An inherited disorder with paroxysmal tachycardia, arterial hypertension, syncope, and seizures. It is associated with microphthalmos, cataracts, and nephrolithiasis.
This medical condition has been described in a female, her brother, and mother in 1967.
Autosomal recessive inheritance seems likely, but in the absence of male-to-male transmission, X-linkage cannot be excluded.
Characterized clinically by frequent episodes (initially once per week with the duration ranging from minutes to days, later more frequent) of paroxysmal tachycardia (due to a conduction defect, with heart rates of up to 220 beats per minute), chest pain, dyspnoe, cyanosis, syncope, severe arterial hypertension, and generalized tonic-clonic seizures all more or less refractory to treatment at that time. Additional findings may include dominantly inherited hyperglycinuria with nephrolithiasis, microphthalmos, cataracts, glaucoma, visual loss, bilateral horizontal and rotary nystagmus, and subcutaneous lipomas. Similar symptoms were found in the younger brother, but with decreased severity. The mother also suffered from congenital microphthalmia, cataracts, and nystagmus. At the age of 44 years she was diagnosed with calcium oxalate and calcium phosphate kidney stones. The patient died at the age of 35 years from sudden apnea followed by ventricular fibrillation and cardiac arrest 28 hours after cardiac surgery for arrhythmias and pacemaker implantation.

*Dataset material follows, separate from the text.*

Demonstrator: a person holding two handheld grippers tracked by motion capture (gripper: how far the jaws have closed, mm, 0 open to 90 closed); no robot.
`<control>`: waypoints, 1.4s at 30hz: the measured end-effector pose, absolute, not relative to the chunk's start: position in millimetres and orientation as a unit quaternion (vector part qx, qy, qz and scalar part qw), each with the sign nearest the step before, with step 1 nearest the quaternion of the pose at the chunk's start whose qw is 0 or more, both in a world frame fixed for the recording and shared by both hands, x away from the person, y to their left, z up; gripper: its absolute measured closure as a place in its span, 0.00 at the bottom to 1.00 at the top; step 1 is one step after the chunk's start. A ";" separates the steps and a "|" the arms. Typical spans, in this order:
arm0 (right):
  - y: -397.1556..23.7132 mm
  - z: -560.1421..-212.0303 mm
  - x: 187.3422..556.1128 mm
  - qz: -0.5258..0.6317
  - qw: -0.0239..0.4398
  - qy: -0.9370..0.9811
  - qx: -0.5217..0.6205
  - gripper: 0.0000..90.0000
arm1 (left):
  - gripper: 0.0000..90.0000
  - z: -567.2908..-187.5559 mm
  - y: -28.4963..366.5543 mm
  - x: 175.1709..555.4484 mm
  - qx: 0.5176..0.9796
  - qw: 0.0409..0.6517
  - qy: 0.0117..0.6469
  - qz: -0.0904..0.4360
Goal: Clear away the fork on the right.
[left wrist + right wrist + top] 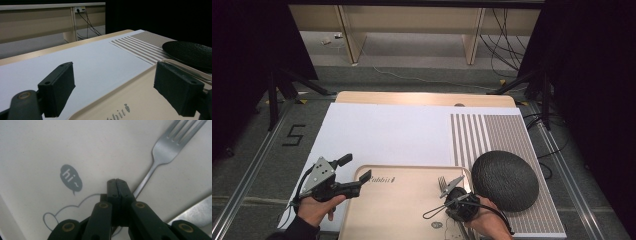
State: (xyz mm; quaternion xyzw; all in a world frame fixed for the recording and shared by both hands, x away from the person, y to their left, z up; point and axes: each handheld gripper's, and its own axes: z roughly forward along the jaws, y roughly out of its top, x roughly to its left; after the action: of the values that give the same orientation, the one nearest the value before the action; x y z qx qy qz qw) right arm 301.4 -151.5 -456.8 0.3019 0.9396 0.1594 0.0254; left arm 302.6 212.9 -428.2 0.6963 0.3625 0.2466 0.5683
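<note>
- Fork [165, 150] lies on the tray [382, 210], near the tray's right edge, prongs pointing to the far edge.
- Right claw [117, 180] is shut tight with nothing between its jaws. It sits over the tray, just beside the fork's handle.
- Left claw [115, 87] is wide open and holds nothing. It sits at the tray's far left corner.
- Black plate [505, 179] rests on the striped mat [507, 130], beside the tray's right edge.

Dim room, black curtains both sides.
Grey floor [257, 150] with a taped "5" [293, 135] off the table's left edge; wooden bench [412, 25] beyond the far edge; cables [504, 45] at back right; tripod legs [277, 95] at left.
</note>
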 end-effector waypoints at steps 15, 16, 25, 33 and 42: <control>-166.0 -456.1 304.7 0.154 0.025 0.935 0.318 1.00 | 0.18 -428.4 213.1 302.6 0.696 0.568 0.363 0.247; -166.5 -456.1 304.7 0.153 0.025 0.935 0.320 1.00 | 0.18 -428.4 213.0 302.6 0.696 0.568 0.362 0.247; -169.0 -455.5 305.0 0.149 0.023 0.934 0.323 1.00 | 0.18 -428.2 214.2 302.8 0.695 0.569 0.364 0.247; -170.9 -455.4 305.9 0.149 0.022 0.933 0.326 1.00 | 0.18 -428.6 214.3 303.5 0.695 0.568 0.366 0.247; -174.2 -452.8 307.1 0.161 0.024 0.929 0.331 1.00 | 0.18 -428.5 213.5 302.8 0.696 0.568 0.364 0.247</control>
State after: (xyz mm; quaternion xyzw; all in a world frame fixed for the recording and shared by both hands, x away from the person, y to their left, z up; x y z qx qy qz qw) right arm 307.1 -174.2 -452.8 0.3314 0.9294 0.1605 0.0245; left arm 302.8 213.5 -428.5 0.6960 0.3638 0.2468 0.5677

Precautions before anesthesia
Obtaining a cardiology consultation is recommended. A 12-lead ECG, chest radiograph, and echocardiography should be available. Evaluate for end-organ damage as a result of chronic hypertension. A complete blood count, serum concentrations of electrolytes, urea, creatine, and glucose should be determined before anesthesia. Patients are at risk for paroxysmal supraventricular tachycardia (usually sinus tachycardia) in the perioperative period. Severe hypertensive episodes may be encountered and maintenance of antihypertensive therapy must be maintained until the morning of anesthesia. Consider preoperative beta-blockers, calcium channel blockers, and/or angiotensin converting enzyme (ACE) inhibitors before general anesthesia. Hypertension must be controlled before undergoing elective surgery. Because of the presence of arterial hypertension, it is important to ensure that the intravascular volume is adequate before induction of anesthesia. A review of the medications used to control seizure activities must be obtained. The anti-seizure medications must be continued until the morning of surgery.

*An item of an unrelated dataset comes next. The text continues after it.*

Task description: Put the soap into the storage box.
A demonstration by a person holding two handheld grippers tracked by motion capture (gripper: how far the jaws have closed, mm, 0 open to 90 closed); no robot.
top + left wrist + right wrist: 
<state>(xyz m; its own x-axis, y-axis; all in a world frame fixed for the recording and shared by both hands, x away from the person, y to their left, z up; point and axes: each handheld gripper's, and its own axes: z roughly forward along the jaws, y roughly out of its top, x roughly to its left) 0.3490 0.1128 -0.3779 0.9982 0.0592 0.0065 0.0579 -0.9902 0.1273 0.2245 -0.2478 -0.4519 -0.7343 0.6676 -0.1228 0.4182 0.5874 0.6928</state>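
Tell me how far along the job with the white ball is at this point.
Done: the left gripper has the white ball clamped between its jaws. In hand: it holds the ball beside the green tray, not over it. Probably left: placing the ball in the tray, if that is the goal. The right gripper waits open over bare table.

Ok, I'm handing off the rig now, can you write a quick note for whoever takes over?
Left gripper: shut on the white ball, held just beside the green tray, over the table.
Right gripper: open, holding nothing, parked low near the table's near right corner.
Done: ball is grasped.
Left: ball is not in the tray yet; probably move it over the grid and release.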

Cardiac conduction defects, (ie, paroxysmal supraventricular tachycardia, sinus tachycardia, atrioventricular block) and severe arterial hypertension can lead to major complications during anesthesia. Electrical and pharmacological cardioversion should be readily available as they may be required. Arterial hypertension should be managed perioperatively. Patients may have relative an intravascular volume deficit as a result of arterial hypertension and should be corrected before induction of anesthesia. Because of the high risk for arrhythmias, careful handling of guide-wires during central venous line access is recommended (the same applies for peripherally inserted central catheters, cardiac catheter procedures, or transjugular intrahepatic liver biopsies).